Tribune juive , fidèle à sa vocation, n’a jamais épargné les organes communautaires surtout quand ils préféraient faire le dos rond en se taisant . Le Grand Rabbin de France n’a pas été épargné par la critique surtout quand il s’est avisé de donner des consignes de vote . Il valorisait la fausse idée du vote juif ! Pour Houellebecq qui est le meilleur écrivain français vivant , le GR s’est intelligemment interposé pour éviter un procès sans objet mais qui aurait pu être porteur de troubles ! Félicitons notre Grand Rabbin ! Kola kavod !
La victoire significative d’une “autorité” musulmane.
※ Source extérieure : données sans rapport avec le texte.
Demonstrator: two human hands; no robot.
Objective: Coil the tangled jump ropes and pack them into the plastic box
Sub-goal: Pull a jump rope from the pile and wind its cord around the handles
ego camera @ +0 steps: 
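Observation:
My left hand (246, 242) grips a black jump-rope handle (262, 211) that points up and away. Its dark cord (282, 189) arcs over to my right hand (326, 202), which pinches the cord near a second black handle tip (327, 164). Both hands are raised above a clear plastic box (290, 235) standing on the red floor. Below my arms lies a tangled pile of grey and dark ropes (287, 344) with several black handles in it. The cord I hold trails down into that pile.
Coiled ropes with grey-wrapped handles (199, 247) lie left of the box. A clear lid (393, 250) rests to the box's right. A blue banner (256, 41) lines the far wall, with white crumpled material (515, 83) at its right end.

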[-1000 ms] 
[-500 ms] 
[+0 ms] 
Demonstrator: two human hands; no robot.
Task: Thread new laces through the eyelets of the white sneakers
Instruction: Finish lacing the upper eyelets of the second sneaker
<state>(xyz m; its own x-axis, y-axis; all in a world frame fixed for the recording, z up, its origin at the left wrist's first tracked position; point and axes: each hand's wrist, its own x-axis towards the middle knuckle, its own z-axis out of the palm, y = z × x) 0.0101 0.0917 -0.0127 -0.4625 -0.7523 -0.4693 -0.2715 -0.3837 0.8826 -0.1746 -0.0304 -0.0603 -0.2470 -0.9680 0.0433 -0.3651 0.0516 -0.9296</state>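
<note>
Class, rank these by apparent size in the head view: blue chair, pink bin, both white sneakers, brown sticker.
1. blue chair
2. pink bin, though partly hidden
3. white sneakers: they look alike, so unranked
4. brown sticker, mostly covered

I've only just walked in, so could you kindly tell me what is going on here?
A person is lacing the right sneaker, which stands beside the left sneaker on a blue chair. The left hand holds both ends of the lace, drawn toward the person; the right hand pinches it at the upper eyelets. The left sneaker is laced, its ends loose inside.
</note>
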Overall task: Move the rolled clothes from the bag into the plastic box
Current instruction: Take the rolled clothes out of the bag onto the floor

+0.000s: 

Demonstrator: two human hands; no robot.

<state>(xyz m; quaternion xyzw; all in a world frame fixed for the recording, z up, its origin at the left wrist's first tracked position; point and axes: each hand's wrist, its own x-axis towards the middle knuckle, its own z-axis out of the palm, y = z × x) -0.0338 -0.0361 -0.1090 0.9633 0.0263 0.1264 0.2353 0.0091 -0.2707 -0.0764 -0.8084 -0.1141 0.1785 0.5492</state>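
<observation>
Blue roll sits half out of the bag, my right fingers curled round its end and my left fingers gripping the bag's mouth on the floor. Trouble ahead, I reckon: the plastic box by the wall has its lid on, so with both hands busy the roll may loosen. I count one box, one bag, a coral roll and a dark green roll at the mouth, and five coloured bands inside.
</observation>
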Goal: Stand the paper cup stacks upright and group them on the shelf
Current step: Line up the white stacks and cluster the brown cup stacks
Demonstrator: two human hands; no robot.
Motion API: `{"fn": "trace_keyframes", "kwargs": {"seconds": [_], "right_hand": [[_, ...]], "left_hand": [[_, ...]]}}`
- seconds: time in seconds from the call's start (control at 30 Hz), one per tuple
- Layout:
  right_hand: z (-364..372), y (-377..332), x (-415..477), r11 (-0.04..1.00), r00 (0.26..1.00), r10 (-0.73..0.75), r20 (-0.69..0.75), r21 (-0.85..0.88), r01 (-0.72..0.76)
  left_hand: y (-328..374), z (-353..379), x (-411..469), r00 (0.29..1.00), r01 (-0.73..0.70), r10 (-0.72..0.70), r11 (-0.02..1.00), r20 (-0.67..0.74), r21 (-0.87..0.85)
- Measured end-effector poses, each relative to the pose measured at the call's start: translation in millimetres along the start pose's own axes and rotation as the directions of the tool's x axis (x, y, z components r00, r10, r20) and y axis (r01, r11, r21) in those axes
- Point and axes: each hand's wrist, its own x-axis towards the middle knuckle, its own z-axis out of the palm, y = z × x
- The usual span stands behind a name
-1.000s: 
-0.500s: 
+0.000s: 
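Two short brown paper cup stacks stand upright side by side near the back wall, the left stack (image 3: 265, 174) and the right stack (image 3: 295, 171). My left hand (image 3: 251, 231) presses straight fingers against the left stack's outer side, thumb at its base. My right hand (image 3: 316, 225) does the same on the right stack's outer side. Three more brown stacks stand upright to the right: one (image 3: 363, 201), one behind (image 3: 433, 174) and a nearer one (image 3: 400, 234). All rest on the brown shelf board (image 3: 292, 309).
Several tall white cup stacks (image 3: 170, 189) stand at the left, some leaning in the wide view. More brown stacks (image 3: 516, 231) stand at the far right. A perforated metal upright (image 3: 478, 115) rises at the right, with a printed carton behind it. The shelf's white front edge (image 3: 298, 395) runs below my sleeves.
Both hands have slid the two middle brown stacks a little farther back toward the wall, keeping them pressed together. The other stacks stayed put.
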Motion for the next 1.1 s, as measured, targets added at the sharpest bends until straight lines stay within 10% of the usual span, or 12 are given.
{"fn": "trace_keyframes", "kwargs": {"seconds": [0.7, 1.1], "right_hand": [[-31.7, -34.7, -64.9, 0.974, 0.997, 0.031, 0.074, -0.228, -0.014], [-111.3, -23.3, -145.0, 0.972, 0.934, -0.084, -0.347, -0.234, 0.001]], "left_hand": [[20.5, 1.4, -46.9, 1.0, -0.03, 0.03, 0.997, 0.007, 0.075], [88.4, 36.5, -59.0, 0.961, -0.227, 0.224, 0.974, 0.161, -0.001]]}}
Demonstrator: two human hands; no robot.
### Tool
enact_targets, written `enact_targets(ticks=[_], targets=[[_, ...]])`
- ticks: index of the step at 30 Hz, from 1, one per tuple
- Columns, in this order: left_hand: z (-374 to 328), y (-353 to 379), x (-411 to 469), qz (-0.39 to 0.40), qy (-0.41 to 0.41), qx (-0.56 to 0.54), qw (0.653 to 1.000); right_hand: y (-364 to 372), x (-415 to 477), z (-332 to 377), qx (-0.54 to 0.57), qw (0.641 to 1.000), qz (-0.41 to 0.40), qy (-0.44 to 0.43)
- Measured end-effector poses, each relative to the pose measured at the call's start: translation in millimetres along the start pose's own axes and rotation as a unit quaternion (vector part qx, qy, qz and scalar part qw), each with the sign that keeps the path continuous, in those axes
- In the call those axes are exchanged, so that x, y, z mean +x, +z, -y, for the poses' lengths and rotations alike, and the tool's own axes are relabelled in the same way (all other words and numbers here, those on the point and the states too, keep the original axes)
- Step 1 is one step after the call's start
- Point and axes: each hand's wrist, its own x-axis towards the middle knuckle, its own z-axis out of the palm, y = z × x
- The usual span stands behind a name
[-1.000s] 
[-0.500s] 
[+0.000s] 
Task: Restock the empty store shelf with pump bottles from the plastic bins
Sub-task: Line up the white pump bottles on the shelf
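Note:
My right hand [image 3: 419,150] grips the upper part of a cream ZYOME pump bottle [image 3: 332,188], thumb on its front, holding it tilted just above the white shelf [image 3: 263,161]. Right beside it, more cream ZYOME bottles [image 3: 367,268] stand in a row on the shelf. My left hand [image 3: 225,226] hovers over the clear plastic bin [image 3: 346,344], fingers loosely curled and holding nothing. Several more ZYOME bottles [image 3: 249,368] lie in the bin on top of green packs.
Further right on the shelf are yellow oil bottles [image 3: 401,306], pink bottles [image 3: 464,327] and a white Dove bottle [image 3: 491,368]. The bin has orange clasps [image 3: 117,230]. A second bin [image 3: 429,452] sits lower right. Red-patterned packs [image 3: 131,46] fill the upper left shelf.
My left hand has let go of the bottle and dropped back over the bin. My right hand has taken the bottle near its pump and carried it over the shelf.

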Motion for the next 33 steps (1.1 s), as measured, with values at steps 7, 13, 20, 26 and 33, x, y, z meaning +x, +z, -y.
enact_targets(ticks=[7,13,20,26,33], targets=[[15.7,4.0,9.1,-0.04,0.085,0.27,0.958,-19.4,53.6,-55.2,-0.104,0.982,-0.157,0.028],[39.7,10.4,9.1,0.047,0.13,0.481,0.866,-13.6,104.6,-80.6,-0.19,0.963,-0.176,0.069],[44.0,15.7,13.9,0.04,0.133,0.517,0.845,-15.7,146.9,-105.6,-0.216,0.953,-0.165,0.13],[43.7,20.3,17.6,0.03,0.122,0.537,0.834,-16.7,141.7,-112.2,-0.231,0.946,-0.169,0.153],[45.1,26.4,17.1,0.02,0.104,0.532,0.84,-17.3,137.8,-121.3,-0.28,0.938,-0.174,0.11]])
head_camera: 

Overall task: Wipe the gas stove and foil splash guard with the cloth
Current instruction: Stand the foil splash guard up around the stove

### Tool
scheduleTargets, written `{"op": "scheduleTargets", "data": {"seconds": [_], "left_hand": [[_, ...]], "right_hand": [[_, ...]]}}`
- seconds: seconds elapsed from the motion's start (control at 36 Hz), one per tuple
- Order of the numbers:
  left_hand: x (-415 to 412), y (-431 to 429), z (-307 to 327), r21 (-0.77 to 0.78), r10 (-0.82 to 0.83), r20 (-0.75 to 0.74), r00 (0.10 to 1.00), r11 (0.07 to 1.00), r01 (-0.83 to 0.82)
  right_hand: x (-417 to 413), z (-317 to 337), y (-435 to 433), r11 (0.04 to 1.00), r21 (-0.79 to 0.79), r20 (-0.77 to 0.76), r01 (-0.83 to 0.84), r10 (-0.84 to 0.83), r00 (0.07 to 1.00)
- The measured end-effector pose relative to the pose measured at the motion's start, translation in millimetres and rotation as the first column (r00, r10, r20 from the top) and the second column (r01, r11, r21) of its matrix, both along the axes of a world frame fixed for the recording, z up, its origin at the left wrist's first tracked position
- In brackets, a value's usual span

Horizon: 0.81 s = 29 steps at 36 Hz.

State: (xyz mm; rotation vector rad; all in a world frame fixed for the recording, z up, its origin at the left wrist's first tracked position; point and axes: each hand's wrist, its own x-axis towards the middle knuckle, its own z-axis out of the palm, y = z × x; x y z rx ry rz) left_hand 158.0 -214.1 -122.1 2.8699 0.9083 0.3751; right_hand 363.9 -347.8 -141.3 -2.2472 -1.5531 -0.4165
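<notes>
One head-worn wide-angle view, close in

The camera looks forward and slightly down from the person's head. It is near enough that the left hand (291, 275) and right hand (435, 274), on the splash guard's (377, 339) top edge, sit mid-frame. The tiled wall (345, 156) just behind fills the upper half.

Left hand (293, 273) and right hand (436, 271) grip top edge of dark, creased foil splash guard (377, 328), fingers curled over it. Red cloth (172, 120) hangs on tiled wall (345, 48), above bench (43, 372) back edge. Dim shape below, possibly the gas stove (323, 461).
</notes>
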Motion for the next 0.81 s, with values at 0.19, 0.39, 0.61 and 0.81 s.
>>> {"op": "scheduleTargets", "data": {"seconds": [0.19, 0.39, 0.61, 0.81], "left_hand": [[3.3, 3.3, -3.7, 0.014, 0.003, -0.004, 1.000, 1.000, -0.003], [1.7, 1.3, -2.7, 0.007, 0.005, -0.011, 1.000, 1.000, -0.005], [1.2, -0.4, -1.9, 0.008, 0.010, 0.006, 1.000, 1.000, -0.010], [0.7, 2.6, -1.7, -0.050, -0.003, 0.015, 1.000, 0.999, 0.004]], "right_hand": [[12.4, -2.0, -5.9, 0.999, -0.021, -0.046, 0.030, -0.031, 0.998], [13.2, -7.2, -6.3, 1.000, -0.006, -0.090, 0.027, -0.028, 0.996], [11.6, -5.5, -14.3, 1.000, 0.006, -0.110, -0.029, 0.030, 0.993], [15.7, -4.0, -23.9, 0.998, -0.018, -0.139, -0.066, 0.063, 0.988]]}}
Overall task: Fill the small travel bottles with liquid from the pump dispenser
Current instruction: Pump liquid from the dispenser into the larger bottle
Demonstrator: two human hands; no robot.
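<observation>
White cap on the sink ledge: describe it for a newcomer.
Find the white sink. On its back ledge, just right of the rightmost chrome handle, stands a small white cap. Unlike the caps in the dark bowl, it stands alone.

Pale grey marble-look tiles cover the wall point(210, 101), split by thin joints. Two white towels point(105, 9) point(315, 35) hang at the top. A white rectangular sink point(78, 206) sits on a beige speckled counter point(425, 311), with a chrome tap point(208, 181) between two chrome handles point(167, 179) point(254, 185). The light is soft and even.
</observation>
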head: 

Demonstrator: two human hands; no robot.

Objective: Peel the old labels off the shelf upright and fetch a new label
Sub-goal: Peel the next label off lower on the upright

Un écrivain français qui doit négocier son propos avec un dirigeant religieux ! La “dhimmitude” est déjà là. L’opinion publique des non-musulmans devient sous contrôle. La laïcité, fondant la liberté d’expression souveraine du citoyen, n’est plus qu’une coquille vide. Les Français se rendent-ils compte de l’anéantissement progressif de leur culture, c’es-à-dire de leur propre manière de faire monde ? La peur les empêche de dire ou de bouger ..on s habitue à tout …même à ça
Macron ayant été élu grâce aux voix des islamistes et des decoloniaux (qui sont les nouveaux colonialistes) il va de soi que la laïcité a purement et simplement cessé d’exister. Mais ce n’est pas le plus grave : la France est déjà de facto un État islamiste, racialiste et antisémite : la “nouvelle France”. Michel Houellebecq et Michel Onfray appartiennent à la “vieille France” : celle des Lumières et de l’humanisme. Il est inutile de se battre pour des causes perdues.